At Ather, while examining data from the bunch of sensors on the vehicle I figured that this data could potentially capture a person’s ‘unique’ style of riding. I had accompanied the folks for several tests at a racetrack myself, and noticed that this made a pretty fun and engaging narrative. How did one person ride, how did he/she do compared to the others?

Visualization

Bringing out such nuanced information from a multitude of variables - throttle, acceleration, deceleration, speed, gryos, etc. - was inherently complex, and a cool data visualization seemed like a nice way to tackle this. A few weekends and a lot of pretty pictures later, I built one up in Processing (A Java-based sketching library) that gave a neat, almost game-like replay of the ride as it was logged. This was unexpectedly complex as I had to write a pre-processing layer, along with some basic sensor fusion to make sure the visual looked nice and was informative. I also had to create custom classes for polygons that would tile up along track path (rounded edges!).

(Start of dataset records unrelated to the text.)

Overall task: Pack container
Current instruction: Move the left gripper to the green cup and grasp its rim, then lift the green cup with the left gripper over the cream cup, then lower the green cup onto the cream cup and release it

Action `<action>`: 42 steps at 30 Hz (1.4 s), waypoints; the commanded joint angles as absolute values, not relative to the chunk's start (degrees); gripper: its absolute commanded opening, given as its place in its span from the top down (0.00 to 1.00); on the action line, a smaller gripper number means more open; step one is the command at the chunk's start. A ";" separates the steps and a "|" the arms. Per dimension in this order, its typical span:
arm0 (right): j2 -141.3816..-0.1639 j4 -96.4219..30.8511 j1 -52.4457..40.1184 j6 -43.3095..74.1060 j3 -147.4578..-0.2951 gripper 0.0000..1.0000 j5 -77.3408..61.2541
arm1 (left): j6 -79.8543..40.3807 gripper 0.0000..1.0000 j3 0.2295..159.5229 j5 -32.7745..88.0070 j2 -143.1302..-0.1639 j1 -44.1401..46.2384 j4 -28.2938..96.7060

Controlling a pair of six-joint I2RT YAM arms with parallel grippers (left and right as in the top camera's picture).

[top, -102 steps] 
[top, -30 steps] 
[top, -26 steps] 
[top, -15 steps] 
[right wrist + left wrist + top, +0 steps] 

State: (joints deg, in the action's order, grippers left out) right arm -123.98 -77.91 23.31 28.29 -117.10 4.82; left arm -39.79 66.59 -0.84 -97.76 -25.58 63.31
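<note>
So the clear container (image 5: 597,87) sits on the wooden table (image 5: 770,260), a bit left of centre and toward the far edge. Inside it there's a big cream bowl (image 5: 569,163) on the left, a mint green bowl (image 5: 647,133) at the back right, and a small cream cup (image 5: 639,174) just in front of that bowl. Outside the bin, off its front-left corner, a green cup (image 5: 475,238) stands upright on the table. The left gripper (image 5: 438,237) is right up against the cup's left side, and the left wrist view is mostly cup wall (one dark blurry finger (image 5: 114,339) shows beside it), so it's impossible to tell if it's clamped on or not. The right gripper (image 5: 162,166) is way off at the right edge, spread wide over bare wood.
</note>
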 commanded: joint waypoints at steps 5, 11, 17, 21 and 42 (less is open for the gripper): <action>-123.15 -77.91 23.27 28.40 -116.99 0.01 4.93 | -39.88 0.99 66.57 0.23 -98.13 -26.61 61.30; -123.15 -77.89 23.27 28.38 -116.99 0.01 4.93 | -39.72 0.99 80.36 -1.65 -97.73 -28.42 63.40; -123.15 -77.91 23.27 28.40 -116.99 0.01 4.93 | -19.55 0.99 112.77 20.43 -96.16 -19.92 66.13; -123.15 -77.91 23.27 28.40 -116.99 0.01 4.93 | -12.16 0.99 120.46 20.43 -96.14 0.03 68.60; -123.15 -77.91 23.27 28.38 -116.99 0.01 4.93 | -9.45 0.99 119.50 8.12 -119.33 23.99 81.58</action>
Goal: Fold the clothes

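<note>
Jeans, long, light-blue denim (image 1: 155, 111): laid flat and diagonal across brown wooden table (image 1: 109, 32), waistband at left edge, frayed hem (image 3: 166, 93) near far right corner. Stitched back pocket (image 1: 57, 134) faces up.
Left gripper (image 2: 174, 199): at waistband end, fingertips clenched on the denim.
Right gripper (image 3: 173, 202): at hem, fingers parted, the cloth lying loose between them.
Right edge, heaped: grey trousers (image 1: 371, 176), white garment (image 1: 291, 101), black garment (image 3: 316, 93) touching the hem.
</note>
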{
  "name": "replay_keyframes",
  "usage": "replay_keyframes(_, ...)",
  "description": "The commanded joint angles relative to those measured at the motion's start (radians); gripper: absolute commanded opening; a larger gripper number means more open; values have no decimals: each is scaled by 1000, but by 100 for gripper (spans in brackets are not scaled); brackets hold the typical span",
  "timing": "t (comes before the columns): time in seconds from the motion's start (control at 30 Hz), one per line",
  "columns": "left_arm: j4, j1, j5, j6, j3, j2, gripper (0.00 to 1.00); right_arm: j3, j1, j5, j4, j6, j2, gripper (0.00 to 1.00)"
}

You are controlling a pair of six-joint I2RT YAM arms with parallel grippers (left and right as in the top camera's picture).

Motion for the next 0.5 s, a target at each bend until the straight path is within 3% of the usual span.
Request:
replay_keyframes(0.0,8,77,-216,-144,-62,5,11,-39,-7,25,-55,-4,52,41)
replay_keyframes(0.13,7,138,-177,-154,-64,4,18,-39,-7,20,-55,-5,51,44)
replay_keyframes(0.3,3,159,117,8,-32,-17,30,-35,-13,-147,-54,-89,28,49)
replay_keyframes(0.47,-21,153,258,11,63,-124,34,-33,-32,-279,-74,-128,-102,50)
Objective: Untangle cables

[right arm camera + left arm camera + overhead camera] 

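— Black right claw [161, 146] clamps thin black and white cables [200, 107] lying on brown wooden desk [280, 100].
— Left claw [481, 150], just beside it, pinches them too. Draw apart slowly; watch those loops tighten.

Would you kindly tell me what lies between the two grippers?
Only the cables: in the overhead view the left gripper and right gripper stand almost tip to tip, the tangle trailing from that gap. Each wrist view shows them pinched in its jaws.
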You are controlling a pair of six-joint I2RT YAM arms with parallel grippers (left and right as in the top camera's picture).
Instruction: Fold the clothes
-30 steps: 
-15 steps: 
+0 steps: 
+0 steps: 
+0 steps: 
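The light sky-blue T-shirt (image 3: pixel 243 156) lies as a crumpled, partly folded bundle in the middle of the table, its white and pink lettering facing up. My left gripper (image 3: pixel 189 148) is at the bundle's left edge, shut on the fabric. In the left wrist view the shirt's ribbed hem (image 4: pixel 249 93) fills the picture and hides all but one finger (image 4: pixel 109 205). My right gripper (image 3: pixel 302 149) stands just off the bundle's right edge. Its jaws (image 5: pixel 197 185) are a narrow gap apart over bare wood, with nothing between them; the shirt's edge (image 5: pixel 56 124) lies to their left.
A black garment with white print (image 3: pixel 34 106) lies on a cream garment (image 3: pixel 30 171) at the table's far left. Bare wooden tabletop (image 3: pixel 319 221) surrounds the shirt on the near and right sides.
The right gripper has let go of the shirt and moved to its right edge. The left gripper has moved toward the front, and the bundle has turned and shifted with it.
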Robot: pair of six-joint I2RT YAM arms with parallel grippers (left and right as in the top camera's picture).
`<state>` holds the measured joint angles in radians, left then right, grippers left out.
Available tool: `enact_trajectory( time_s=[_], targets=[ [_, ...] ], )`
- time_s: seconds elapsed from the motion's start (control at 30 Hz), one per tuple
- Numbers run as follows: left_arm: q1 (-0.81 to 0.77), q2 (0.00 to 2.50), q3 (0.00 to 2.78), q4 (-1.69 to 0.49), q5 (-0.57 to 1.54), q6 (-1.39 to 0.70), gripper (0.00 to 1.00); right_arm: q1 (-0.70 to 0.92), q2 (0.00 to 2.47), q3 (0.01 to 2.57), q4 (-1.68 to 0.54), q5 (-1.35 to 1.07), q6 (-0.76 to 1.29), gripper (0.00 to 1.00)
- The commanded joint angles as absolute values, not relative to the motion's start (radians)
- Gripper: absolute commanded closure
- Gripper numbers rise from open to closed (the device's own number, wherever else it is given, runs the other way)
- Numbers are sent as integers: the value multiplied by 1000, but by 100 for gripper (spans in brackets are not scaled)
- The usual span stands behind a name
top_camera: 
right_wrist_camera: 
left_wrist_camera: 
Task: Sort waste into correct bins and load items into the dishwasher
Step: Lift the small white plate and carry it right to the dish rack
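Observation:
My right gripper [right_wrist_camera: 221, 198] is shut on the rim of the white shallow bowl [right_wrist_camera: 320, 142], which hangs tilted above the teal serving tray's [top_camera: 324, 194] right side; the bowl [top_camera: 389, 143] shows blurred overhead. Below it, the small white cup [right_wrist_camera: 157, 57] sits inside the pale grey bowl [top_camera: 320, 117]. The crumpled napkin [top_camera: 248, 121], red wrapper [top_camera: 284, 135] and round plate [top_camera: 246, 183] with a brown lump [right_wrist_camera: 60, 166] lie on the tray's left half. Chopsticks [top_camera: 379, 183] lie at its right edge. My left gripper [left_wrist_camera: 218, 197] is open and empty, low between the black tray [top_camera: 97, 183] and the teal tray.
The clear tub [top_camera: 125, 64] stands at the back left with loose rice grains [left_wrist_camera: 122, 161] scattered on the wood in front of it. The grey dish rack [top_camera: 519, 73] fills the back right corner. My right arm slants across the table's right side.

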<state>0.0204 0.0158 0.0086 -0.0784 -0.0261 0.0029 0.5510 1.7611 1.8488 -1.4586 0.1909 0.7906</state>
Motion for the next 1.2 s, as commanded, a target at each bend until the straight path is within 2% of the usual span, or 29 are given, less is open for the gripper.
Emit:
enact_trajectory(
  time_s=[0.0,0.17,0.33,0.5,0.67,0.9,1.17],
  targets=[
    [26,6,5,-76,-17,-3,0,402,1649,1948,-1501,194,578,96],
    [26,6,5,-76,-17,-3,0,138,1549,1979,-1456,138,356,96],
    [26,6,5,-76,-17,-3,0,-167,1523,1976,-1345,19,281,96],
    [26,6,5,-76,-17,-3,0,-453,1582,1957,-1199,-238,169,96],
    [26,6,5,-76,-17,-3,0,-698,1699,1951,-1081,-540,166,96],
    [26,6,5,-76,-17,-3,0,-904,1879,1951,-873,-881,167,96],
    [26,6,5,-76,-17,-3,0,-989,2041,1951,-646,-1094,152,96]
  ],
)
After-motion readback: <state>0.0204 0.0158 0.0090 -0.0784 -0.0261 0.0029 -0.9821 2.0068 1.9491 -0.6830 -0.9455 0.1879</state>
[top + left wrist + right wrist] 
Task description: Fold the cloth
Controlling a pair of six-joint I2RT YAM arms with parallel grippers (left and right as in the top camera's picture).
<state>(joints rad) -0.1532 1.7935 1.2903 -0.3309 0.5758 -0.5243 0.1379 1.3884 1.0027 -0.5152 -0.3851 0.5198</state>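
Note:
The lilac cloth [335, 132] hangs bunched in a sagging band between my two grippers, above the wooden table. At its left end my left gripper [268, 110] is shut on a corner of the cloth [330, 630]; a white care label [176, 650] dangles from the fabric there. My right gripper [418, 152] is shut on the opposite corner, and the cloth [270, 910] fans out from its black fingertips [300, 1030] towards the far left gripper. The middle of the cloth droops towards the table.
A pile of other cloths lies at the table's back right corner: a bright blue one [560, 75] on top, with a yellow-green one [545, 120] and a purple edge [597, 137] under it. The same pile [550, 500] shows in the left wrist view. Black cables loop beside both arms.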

Visualization guide - width of chunks: speed, color: acceleration / deceleration intensity, tiny grey bars next to throttle: histogram of throttle positions (rotated vertically)

The result? A pretty seasoned, agressive rider:

ride-visualization

A more ordinary, death-fearing guy:

ride-visualization2

(NOTE: The above images are screenshots from an interactive applet that would allow for scrubbing and pausing. I’m working on integrating a cool interactive bit using Processing.js soon ).

Geeky comparisons

Naturally, this led to reasonably geeky comparisons within the team. However, was interesting to see the effect of style on range performance: efficient needn’t mean much slower. Also might have safety potential: making people more aware of their style relative to driving norms.

visualization-comparison

Marketing Event Spin-off

What started as an interesting exercise ended up getting incorporated into a couple of events that were run with early-adopters. Look out for yours truly, and the blobby snakes from above.